Saturday morning was crisp and cold, yet the sun was shining brightly. The remainder of the group had descended upon Salida the night before and by Saturday morning 15 Explorers were ready to head out onto the trail. The group was made up of drivers who were scattered between 19 to 56 years old. Most of the runs participants were from Colorado, but we had Explorers arrive from; Arizona, Calgary, California, and Kansas. 4 stock Explorers and 11 modified machines were on hand for this run. One of the most significant Explorers in attendance was a '98 Explorer Sport with a 4" suspension lift that had been adapted from a '98 Ranger. Todd Curtis's (TC's) ingenuity showed that yes, the '98 can be lifted!

15 Explorers makes for quite the convoy

The plan for Saturday was to tackle Old Monarch Pass, Tomichi Pass and Hancock Pass. Old Monarch as I mentioned before was an easy trail. There were no obstacles and the road was easily accomplished in 2wd. The trail had us descending rapidly into the valley below. I spotted a deer peering out from the pines, but he decided it wasn't a good time try to cross the trail. 
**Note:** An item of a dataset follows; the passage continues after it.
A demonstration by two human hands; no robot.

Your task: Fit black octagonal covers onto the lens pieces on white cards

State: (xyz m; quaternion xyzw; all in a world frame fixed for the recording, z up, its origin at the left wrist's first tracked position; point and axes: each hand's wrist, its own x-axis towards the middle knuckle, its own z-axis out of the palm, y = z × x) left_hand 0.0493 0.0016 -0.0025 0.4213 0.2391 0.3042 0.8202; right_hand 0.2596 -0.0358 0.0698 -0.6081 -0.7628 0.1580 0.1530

Tomcihi Pass was rated difficult in the "Guide to Colorado Back roads & 4-Wheel Drive Trails". The author said it was difficult due to the narrowness of the trail and he didn't recommend the trail be run if there was any snow present. I wouldn't say that the trail was difficult, but in spots it was an attention grabber. The trail heading North from Tomcihi Pass was very narrow and in spots it seemed there were mere inches between the Explorers tires and a long steep drop off. I spoke with a hunter later that day who told me that the trail had been closed by a rock slide just 2 weeks prior. While traveling through I could see where the rock slide had previously closed the trail. Loose rock covered the right side, it continued to roll down slope as our vehicles passed through. To the left was the narrowest section of the trail with a little snow thrown in to keep us on our toes. We took a well deserved break for lunch after our descent, here I took the time to take some photos.
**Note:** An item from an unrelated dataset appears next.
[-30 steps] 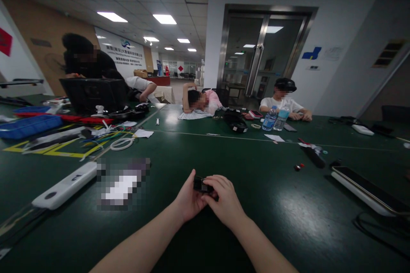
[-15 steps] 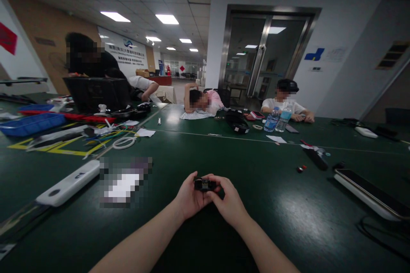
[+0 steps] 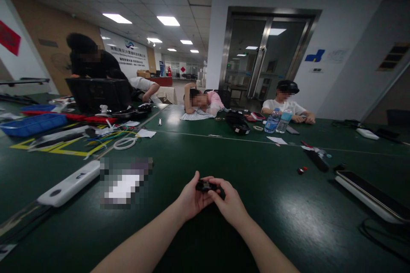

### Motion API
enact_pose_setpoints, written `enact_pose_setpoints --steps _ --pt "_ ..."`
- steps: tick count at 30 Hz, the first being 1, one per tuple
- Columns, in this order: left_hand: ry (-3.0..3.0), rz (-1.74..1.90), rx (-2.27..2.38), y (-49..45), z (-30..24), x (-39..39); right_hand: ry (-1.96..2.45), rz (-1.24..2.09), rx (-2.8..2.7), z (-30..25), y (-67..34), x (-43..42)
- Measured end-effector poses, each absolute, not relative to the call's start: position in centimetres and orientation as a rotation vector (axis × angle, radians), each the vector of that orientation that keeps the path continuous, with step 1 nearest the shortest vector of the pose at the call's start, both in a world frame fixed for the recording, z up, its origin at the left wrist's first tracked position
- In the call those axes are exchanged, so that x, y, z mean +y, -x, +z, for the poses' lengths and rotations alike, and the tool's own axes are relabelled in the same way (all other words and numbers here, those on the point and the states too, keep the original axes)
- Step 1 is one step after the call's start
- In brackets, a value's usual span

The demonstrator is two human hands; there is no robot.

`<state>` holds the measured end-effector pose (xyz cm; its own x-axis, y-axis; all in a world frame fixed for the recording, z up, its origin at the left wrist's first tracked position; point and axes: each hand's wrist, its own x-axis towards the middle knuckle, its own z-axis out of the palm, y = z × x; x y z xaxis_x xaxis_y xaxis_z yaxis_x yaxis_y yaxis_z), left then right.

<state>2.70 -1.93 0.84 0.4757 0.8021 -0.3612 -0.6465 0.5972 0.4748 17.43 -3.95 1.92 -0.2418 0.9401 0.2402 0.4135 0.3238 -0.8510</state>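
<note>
Just above the dark green table (image 3: pixel 288 209), my left hand (image 3: pixel 190 199) and my right hand (image 3: pixel 228 202) meet, both pinched round a small black part (image 3: pixel 204 186). The left thumb points up beside it. The right fingers curl over its right end. What the small black part is I cannot make out.
A white bar-shaped device (image 3: pixel 68 182) lies to the left, and a long flat device (image 3: pixel 371 196) to the right. Water bottles (image 3: pixel 278 120), a blue tray (image 3: pixel 32 123) and cables (image 3: pixel 105 136) sit farther back. Other people sit at the far side.
The small black part has tilted a little between my fingers and my left thumb has lifted. The view has shifted slightly.
</note>
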Motion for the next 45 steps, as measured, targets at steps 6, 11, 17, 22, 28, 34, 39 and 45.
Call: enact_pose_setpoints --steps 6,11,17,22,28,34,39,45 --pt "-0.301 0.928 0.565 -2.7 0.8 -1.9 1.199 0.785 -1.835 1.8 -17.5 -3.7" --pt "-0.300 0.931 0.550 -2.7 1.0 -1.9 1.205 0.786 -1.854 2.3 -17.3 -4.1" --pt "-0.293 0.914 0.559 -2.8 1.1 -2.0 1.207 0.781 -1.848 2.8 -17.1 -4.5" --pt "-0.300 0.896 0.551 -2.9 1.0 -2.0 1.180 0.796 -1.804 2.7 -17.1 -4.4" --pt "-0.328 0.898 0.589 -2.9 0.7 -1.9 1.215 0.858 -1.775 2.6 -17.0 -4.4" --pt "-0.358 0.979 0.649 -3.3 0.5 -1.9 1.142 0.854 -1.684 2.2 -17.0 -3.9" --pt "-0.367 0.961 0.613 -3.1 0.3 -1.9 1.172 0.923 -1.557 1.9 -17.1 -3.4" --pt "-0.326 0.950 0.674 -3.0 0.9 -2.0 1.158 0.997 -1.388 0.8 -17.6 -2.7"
TC's '98 Explorer with a 4" Superlift adapted from a '98 Ranger

After the decent down Tomichi Pass we came across a plank bridge which is there to keep vehicles out of the ecologically fragile bog area. At this altitude it's difficult for anything to grow let alone thrive and it's important that the bog be left undisturbed to keep soil erosion to a minimum. The group crossed the old planks with help from spotters. The planks had a tendency to kick out to the side as the Explorers passed over so they needed to be put back in place after each truck passed. Brett Grooms and his spotter learned the importance of good spotter / driver communication the hard way. The spotter was yelling to go right...he meant his right not Brett's. So Brett turned right and ended up with his passenger side wheels off the boards. Brett's stock Explorer was no worse for the encounter, he just popped right back on the bridge and continued on his way

Mary Murphy Mine was next on our agenda. This landmark is quite an impressive site. The old mining building slid down the hillside years ago leaving the building split in two and perched precariously on the hillside. I'm glad to have seen this site for myself because it's hard to visualize just how big a building it is from the photographs.

Since we finished fairly early we decided to take a look at Iron Chest. Dave, Ryan and Trace made a run on Iron Chest during their pre-run. At that time they had decided to turn around before completing the run because they didn't know what the trail had in store for them. After talking to someone who had just completed it they found out that they were almost all the way through when they had turned around. Iron Chest is composed of thousands of rounded boulders the size of VERY large pumpkins all placed in a narrow chute which ascends towards the Iron Chest mine. The run is rated as difficult with the caveat "body damage likely". During the main run no one wanted to retrace the steps of the pre-runners. I believe many may have shared my thoughts which were; "it's a long way home from Salida and this section of trail could prove to be very expensive should something go wrong".

During the pre-run. David Meisner on the Iron Chest Trail.